German contralto (1928–2014)

Gerda Schriever (27 August 1928 – 30 May 2014) was a German contralto in oratorio and recital, and an academic teacher. She appeared for decades with the Thomanerchor in Leipzig, also recording and for broadcast. She appeared at international festivals. Schriever was an academic voice teacher at the University of Music and Theatre Leipzig.

== Life ==
Schriever was born in Leipzig, the daughter of Fritz Schriever who was a teacher at the Thomasschule when Gustav Schreck and Karl Straube were Thomaskantor. She was exposed to the weekly Motette of the Thomanerchor early. From age 16, she was a in the Gewandhaus Chor and performed with conductors such as Hermann Abendroth and Günther Ramin. She studied voice at the Musikhochschule Leipzig from 1948 to 1953. She appeared already during her studies as a soloist with Diethard Hellmann, in 1951 in Bach's Christmas Oratorio and in 1952 in his St John Passion. She gave a first Lieder recital in Leipzig when she received the Carl Maria von Weber Prize for Lied interpretation in 1952. In 1953, she was awarded the prize for best German singer at the Geneva International Music Competition.

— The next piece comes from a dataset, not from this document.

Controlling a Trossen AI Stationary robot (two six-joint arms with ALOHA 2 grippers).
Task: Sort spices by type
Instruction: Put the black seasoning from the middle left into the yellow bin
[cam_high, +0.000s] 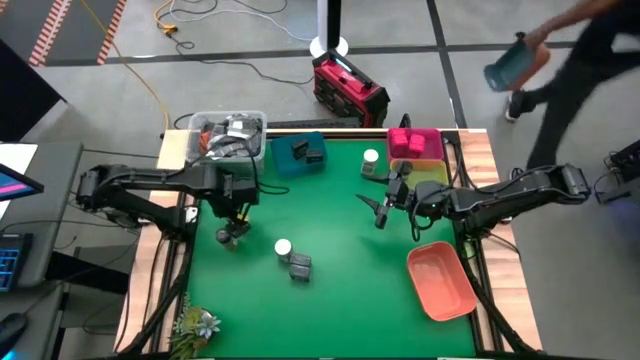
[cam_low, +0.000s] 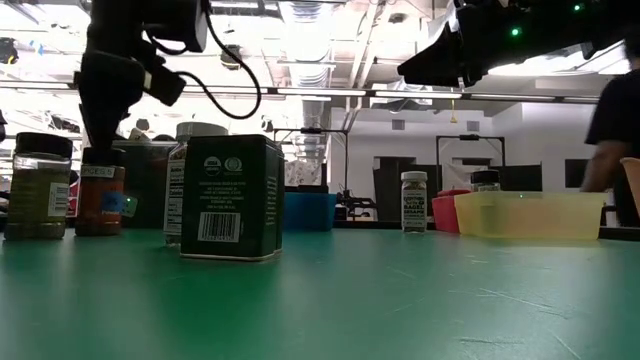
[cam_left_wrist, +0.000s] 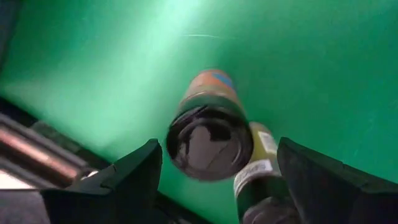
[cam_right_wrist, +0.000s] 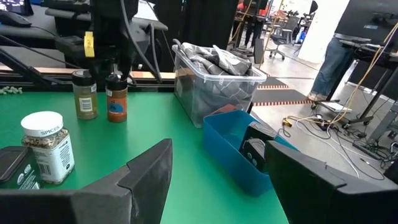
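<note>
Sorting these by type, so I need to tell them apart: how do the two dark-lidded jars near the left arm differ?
The orange jar holds reddish-orange spice; the olive jar holds greenish-brown spice. The orange jar's label has a blue patch; the olive jar's is pale. The left end effector hangs open directly over the orange jar, with the olive jar beside it. Both stand upright, similar in shape, with dark lids.

Green table (cam_high: 340, 225) with jars (cam_high: 283, 247), trays (cam_high: 441, 283)

I see bright overhead lights w/ glare streaks on the mat (cam_left_wrist: 298, 68) in left wrist view; jar (cam_left_wrist: 205, 134) there is blurred, fingers (cam_left_wrist: 118, 183) soft. Low view: arms backlit, near-silhouettes.
</note>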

From 1954 onwards, she was soloist of the Thomanerchor for more than two decades, with Ramin, Kurt Thomas, Erhard Mauersberger and Hans-Joachim Rotzsch. With Mauersberger and the Gewandhausorchester, she performed several Bach cantatas at the Thomaskirche which were broadcast by East German Radio. In 1967, she appeared in a broadcast of the Christmas Oratorio, alongside Adele Stolte, Rotzsch and Hermann Christian Polster. With these soloists, she was a member of the Leipzig Bach Soloists from 1968 to 1972.

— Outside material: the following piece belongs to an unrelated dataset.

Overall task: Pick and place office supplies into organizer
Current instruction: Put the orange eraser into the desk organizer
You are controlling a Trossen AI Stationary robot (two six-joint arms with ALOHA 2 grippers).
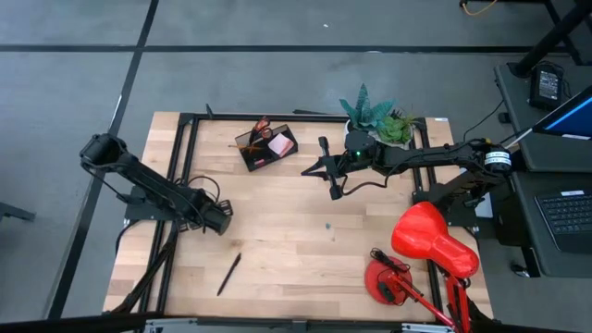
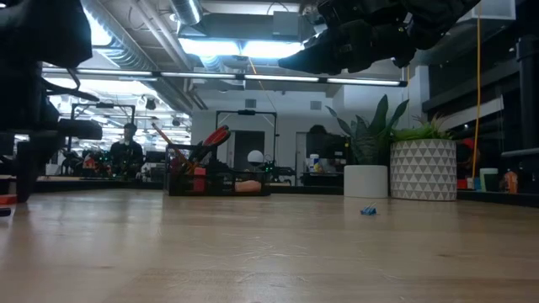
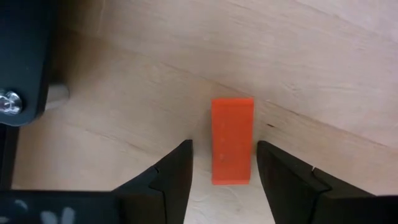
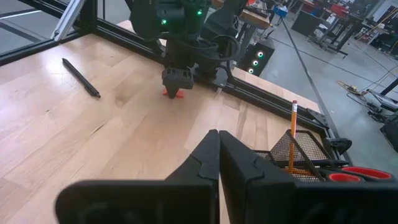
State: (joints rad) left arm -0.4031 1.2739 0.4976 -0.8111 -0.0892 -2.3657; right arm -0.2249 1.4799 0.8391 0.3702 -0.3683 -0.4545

Schriever also performed with the Dresdner Kreuzchor, conducted by Rudolf Mauersberger and then Martin Flämig, She sang cantatas and oratorios in Germany and abroad and took part in Bach and Handel festivals as well as radio and record recordings. She was also internationally renowned as a lied singer.

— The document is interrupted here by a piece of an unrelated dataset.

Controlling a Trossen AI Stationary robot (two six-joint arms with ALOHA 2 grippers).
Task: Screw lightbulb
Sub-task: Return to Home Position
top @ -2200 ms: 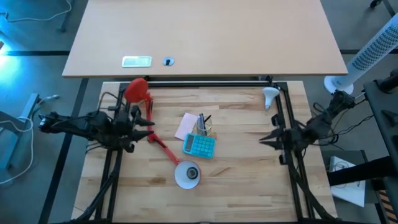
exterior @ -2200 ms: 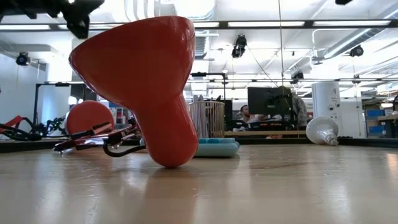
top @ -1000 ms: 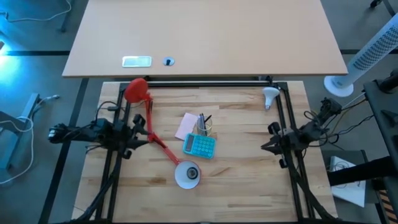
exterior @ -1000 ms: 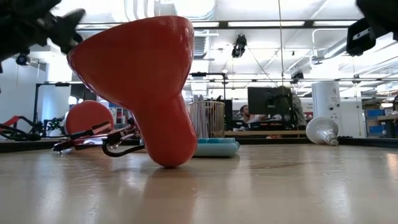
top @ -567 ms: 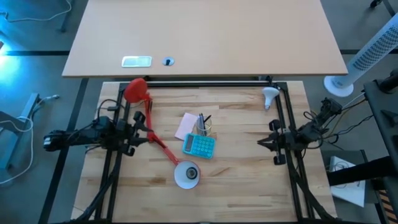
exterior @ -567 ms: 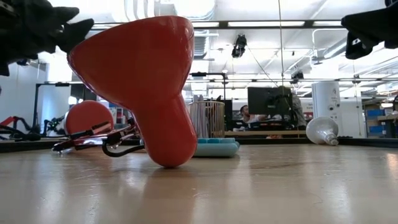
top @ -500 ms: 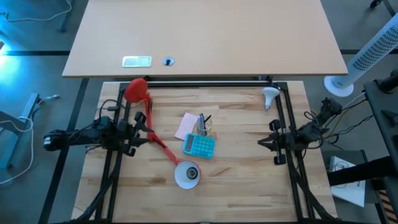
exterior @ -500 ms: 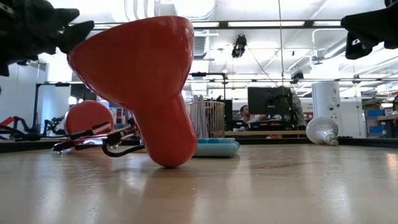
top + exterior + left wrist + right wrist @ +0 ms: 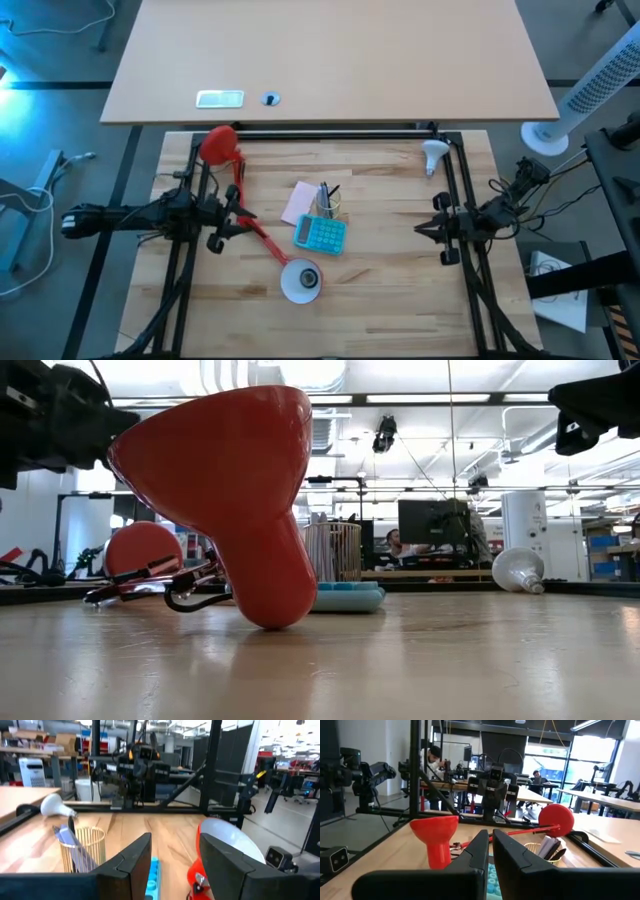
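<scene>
- We see a wire mesh cup [image 9: 329, 204] upright mid-tabletop [image 9: 380, 300], with a few pens standing in it, tips poking over the rim.
- Teal calculator [image 9: 320, 233] lies flat just beside the cup on its near side. Pink notepad [image 9: 299, 203] sits against the cup on the left.
- Red lamp shade [image 9: 300, 281] rests on the tabletop with its mouth up and white inside showing. Its red arm [image 9: 255, 228] runs back to the round red base [image 9: 219, 144] at the far left.
- The lightbulb [image 9: 433, 153] lies on its side at the far right corner of the tabletop, in no holder and touched by neither tool.
- Bulb's long axis runs roughly far-to-near: domed head toward the far edge, grey screw base toward the near side.
- Left tool [image 9: 238, 217] hangs over the left part of the tabletop by the lamp's arm. We mark it released: fingers spread apart, nothing between them.
- Right tool [image 9: 420, 231] sits at the right side, nearer than the bulb and apart from it. We mark it clenched: fingers nearly together, only a thin slit between, gripping nothing.
</scene>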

Schriever taught singing at the University of Music and Theatre Leipzig. In 1992, she was appointed honorary professor. Among her students was Gotthold Schwarz.

Schriever was married to the pianist Hans-Joachim Drechsel. The couple had three children. She died in Leipzig at the age of 85. The Thomanerchor performed at her funeral.